> **How to complete this task**: In the data below, find every line with the word "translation" and copy it.

> **Source material**:
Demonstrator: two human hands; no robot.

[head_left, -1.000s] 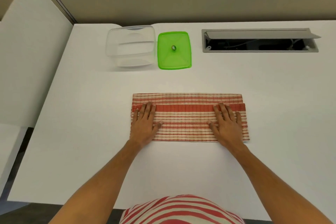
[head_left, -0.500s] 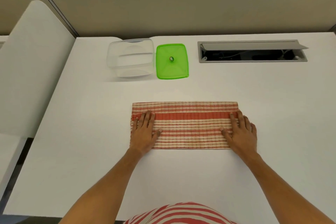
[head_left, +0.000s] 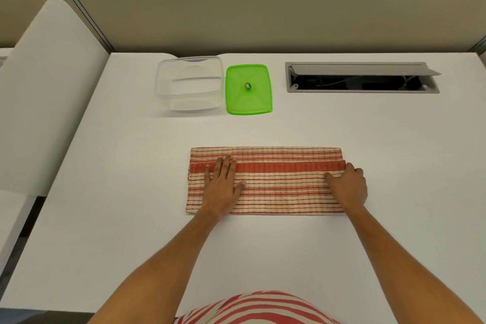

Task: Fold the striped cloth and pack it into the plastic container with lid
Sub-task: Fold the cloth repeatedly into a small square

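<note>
The red-and-cream striped cloth (head_left: 278, 181) lies folded into a long strip on the white table (head_left: 263, 244). My left hand (head_left: 223, 184) rests flat on its left part, fingers spread. At the strip's right end my right hand (head_left: 348, 187) has its fingers curled around the cloth's edge, thumb on top. The clear plastic container (head_left: 190, 83) stands open at the back left. Its green lid (head_left: 248, 89) lies flat right beside it on the right.
A grey cable hatch (head_left: 363, 77) with its flap up is set into the table at the back right. A beige partition (head_left: 263, 8) runs behind the table. White panels (head_left: 44, 102) stand along the left edge.
My right hand slid from the cloth's middle-right to its right end and curled its fingers around the edge. The left hand stayed flat in place.
</note>
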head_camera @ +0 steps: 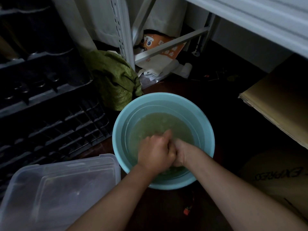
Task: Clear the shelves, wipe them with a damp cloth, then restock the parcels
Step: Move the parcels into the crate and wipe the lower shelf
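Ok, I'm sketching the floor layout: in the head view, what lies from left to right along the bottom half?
Clear plastic box → blue basin with both hands in the water → cardboard boxes.

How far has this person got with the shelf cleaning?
Done: cannot tell; only a strip of shelf edge shows. In hand: left hand and right hand work together in cloudy water in the blue basin; any cloth is hidden. Left: wiping and restocking, probably.
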`<state>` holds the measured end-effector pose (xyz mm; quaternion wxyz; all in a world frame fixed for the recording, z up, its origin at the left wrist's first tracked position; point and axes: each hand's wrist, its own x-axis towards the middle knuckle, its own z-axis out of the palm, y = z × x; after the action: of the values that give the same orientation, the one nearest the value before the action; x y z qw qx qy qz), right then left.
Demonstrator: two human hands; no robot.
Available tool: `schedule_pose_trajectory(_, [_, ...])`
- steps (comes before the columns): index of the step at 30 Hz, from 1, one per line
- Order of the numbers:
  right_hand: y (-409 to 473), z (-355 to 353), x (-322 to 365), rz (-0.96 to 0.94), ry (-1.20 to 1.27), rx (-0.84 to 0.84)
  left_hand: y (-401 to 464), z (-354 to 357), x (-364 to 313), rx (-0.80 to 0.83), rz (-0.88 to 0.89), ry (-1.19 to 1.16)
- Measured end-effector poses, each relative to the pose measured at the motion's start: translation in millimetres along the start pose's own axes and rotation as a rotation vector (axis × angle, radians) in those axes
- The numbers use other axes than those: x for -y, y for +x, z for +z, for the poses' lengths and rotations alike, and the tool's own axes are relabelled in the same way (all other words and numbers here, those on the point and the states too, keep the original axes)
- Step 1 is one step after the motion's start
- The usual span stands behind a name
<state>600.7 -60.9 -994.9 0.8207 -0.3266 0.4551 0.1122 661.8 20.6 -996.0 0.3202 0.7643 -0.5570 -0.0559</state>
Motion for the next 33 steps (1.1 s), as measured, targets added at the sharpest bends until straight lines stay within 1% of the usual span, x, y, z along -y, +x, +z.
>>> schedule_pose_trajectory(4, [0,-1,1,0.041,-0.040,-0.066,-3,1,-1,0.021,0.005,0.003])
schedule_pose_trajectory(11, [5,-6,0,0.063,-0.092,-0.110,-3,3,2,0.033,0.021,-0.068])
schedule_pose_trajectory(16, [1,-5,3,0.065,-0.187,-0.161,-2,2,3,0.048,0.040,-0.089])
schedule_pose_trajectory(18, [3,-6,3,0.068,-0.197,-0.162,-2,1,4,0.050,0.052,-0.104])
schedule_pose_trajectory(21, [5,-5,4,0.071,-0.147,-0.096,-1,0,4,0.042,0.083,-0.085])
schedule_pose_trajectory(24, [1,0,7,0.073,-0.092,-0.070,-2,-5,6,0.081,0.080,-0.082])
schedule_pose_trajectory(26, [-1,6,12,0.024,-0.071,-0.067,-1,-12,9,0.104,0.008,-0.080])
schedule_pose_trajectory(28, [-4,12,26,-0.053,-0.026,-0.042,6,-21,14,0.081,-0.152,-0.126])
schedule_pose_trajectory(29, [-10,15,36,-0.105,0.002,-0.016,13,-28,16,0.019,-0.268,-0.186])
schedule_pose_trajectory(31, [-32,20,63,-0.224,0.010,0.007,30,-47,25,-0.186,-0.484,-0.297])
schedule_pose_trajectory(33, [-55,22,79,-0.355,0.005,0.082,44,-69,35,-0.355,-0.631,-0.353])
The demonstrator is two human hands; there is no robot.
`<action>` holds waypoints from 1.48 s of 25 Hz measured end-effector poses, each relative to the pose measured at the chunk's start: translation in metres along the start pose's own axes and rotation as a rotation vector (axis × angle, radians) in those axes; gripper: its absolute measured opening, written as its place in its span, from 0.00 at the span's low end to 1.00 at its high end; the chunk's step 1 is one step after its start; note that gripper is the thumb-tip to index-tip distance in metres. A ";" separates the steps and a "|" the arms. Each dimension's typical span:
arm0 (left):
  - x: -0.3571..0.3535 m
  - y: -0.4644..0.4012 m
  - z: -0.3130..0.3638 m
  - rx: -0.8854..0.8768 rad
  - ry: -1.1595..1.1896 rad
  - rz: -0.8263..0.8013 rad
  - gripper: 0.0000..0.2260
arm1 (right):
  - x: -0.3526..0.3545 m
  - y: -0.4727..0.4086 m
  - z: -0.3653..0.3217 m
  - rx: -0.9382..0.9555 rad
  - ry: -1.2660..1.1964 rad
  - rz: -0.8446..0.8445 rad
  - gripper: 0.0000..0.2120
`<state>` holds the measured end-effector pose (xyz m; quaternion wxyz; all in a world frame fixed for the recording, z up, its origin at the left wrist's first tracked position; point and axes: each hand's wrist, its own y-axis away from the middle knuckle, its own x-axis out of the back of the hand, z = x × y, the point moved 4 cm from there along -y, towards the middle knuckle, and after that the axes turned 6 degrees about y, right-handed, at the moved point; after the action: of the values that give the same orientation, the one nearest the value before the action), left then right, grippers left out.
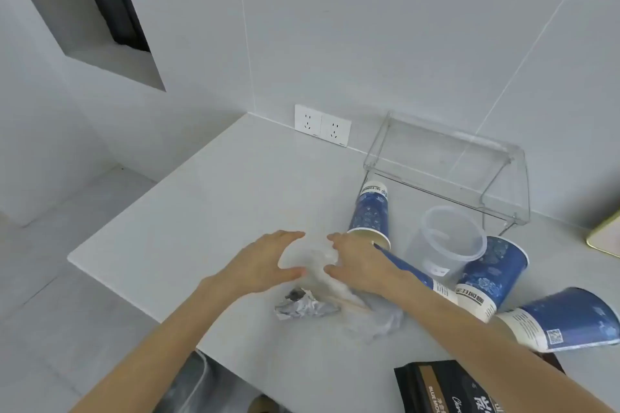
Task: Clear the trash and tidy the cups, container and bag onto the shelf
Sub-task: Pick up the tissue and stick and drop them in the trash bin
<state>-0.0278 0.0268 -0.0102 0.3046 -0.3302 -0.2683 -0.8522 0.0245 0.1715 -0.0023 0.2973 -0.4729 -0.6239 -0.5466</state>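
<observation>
My left hand and my right hand cup a white crumpled paper wad from both sides on the white counter. Just in front of it lie a grey crumpled foil ball, a wooden stick and a piece of clear film. Several blue paper cups lie on their sides at the right, one at the back and one at the far right. A clear round container stands among them. The clear acrylic shelf stands against the wall. A black bag lies at the near edge.
Two wall sockets sit left of the shelf. The counter's edge runs diagonally at the left, with tiled floor beyond. A lined trash bin stands below the near edge. A gold-rimmed object shows at the right border.
</observation>
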 end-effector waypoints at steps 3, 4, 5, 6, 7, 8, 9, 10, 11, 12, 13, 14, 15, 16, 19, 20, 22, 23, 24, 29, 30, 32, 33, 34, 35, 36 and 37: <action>-0.039 0.000 -0.007 -0.053 0.020 -0.170 0.31 | -0.030 -0.001 -0.004 -0.011 -0.017 -0.036 0.28; -0.053 0.001 -0.010 -0.066 -0.013 -0.202 0.32 | -0.041 0.001 -0.005 -0.013 0.008 -0.058 0.30; -0.063 -0.001 -0.015 -0.058 -0.040 -0.207 0.33 | -0.051 0.000 -0.005 -0.019 0.022 -0.074 0.32; -0.071 -0.003 -0.021 -0.051 -0.067 -0.203 0.34 | -0.058 -0.001 -0.005 -0.025 0.037 -0.073 0.33; -0.077 -0.006 -0.026 -0.048 -0.095 -0.197 0.33 | -0.064 -0.002 -0.005 -0.026 0.042 -0.059 0.33; -0.082 -0.007 -0.031 -0.060 -0.114 -0.169 0.32 | -0.067 -0.002 -0.005 -0.032 0.044 -0.042 0.33; -0.088 -0.008 -0.037 -0.080 -0.117 -0.142 0.29 | -0.071 -0.003 -0.004 -0.036 0.040 -0.031 0.32; -0.091 -0.006 -0.041 -0.127 -0.144 -0.087 0.27 | -0.074 -0.004 -0.004 -0.040 0.026 -0.022 0.31; -0.095 -0.005 -0.046 -0.198 -0.200 -0.013 0.25 | -0.076 -0.006 -0.003 -0.051 0.007 -0.017 0.31; -0.098 -0.003 -0.049 -0.242 -0.249 0.050 0.21 | -0.076 -0.007 -0.002 -0.057 -0.013 -0.010 0.30; -0.101 -0.001 -0.054 -0.263 -0.290 0.101 0.17 | -0.076 -0.008 -0.001 -0.059 -0.030 -0.004 0.31; -0.102 0.003 -0.056 -0.259 -0.298 0.128 0.13 | -0.077 -0.008 0.000 -0.061 -0.046 -0.001 0.31; -0.104 0.006 -0.056 -0.284 -0.305 0.167 0.10 | -0.077 -0.009 0.001 -0.066 -0.063 0.000 0.32; -0.104 0.009 -0.055 -0.274 -0.296 0.178 0.08 | -0.079 -0.009 0.000 -0.071 -0.076 -0.002 0.33; -0.104 0.011 -0.061 -0.242 -0.398 0.241 0.04 | -0.082 -0.009 0.000 -0.077 -0.115 0.001 0.33; -0.102 0.013 -0.064 -0.218 -0.419 0.236 0.04 | -0.081 -0.009 -0.001 -0.079 -0.137 0.011 0.32; -0.098 0.019 -0.072 -0.184 -0.393 0.202 0.03 | -0.079 -0.010 0.000 -0.085 -0.184 0.034 0.29; -0.095 0.022 -0.076 -0.175 -0.359 0.186 0.02 | -0.078 -0.010 0.000 -0.088 -0.202 0.040 0.28; -0.090 0.027 -0.079 -0.145 -0.306 0.148 0.01 | -0.076 -0.011 0.000 -0.089 -0.214 0.042 0.27; -0.076 0.051 -0.093 -0.183 -0.097 0.114 0.13 | -0.072 -0.016 -0.009 -0.073 -0.328 0.035 0.26; -0.073 0.056 -0.095 -0.180 -0.094 0.122 0.17 | -0.070 -0.017 -0.012 -0.081 -0.377 0.028 0.27; -0.065 0.067 -0.103 -0.123 -0.030 0.129 0.21 | -0.067 -0.020 -0.018 -0.108 -0.479 0.022 0.28; -0.060 0.073 -0.106 -0.094 0.021 0.148 0.18 | -0.066 -0.022 -0.021 -0.116 -0.517 0.017 0.28; -0.055 0.079 -0.110 -0.037 0.068 0.164 0.13 | -0.065 -0.023 -0.026 -0.116 -0.548 0.010 0.28; -0.049 0.085 -0.113 0.016 0.112 0.190 0.08 | -0.065 -0.025 -0.031 -0.110 -0.573 0.008 0.27; -0.044 0.092 -0.117 0.070 0.146 0.244 0.09 | -0.064 -0.026 -0.038 -0.097 -0.592 0.009 0.26; -0.040 0.100 -0.120 0.126 0.187 0.310 0.11 | -0.064 -0.027 -0.046 -0.084 -0.616 0.009 0.25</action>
<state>0.0177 -0.1052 -0.0903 0.4757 -0.2673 -0.2375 -0.8036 0.0170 0.1115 -0.0593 0.0769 -0.6310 -0.6593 -0.4015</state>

> **Task response**:
- Measured end-effector poses, each relative to the pose measured at the motion's start: translation in millimetres along the start pose's own axes and rotation as a rotation vector (axis × angle, radians) in those axes
`<action>` holds waypoints from 1.48 s of 25 Hz measured end-effector poses, each relative to the pose measured at the chunk's start: translation in metres along the start pose's own axes and rotation as a rotation vector (axis × angle, radians) in those axes; gripper: its absolute measured opening, written as its place in its span, from 0.00 at the span's low end to 1.00 at its high end; the chunk's step 1 is one step after its start; note that gripper is the thumb-tip to index-tip distance in metres. A ";" separates the steps and a "|" the arms. Each dimension's typical span:

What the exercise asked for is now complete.